■ What to do ■
Your output must be a faithful copy of the listing underneath.

● ● ●

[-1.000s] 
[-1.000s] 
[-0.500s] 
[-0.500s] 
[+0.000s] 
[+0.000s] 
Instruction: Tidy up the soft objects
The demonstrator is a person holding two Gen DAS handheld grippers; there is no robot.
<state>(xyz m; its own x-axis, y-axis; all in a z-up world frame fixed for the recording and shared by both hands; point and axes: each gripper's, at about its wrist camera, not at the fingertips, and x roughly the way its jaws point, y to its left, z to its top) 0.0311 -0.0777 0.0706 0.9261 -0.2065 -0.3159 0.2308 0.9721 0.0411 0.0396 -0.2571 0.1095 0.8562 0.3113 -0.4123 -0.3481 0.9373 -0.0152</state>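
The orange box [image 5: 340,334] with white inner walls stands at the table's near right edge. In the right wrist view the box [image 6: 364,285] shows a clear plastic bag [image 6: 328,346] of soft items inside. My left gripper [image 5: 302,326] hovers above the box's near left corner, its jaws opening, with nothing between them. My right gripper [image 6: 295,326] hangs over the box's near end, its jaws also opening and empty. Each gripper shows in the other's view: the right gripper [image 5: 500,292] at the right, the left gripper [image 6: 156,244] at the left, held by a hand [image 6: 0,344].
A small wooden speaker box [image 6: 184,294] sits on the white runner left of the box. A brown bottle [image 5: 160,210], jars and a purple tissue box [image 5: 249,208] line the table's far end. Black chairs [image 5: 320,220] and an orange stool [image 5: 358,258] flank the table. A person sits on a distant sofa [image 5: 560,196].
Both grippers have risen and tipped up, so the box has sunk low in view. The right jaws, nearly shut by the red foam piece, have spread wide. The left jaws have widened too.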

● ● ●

■ Solved problem ■
[-1.000s] 
[-1.000s] 
[-0.500s] 
[-0.500s] 
[+0.000s] 
[+0.000s] 
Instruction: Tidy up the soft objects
The demonstrator is a person holding two Gen DAS handheld grippers; there is no robot.
<state>(xyz m; its own x-axis, y-axis; all in a z-up world frame fixed for the recording and shared by both hands; point and axes: each gripper's, at about its wrist camera, not at the fingertips, and x roughly the way its jaws point, y to its left, z to its top) 0.0311 -0.0777 0.0706 0.9261 -0.2065 -0.3159 0.2308 0.9721 0.0411 0.0396 -0.2571 0.1095 0.8562 0.3113 -0.4123 -0.3481 0.9373 -0.0152</state>
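The orange box [image 5: 340,334] with white inner walls stands at the table's near right edge. In the right wrist view the box [image 6: 364,285] shows a clear plastic bag [image 6: 328,346] of soft items inside. My left gripper [image 5: 302,326] hovers above the box's near left corner, its jaws opening, with nothing between them. My right gripper [image 6: 295,326] hangs over the box's near end, its jaws also opening and empty. Each gripper shows in the other's view: the right gripper [image 5: 500,292] at the right, the left gripper [image 6: 156,244] at the left, held by a hand [image 6: 0,344].
A small wooden speaker box [image 6: 184,294] sits on the white runner left of the box. A brown bottle [image 5: 160,210], jars and a purple tissue box [image 5: 249,208] line the table's far end. Black chairs [image 5: 320,220] and an orange stool [image 5: 358,258] flank the table. A person sits on a distant sofa [image 5: 560,196].
Both grippers have risen and tipped up, so the box has sunk low in view. The right jaws, nearly shut by the red foam piece, have spread wide. The left jaws have widened too.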

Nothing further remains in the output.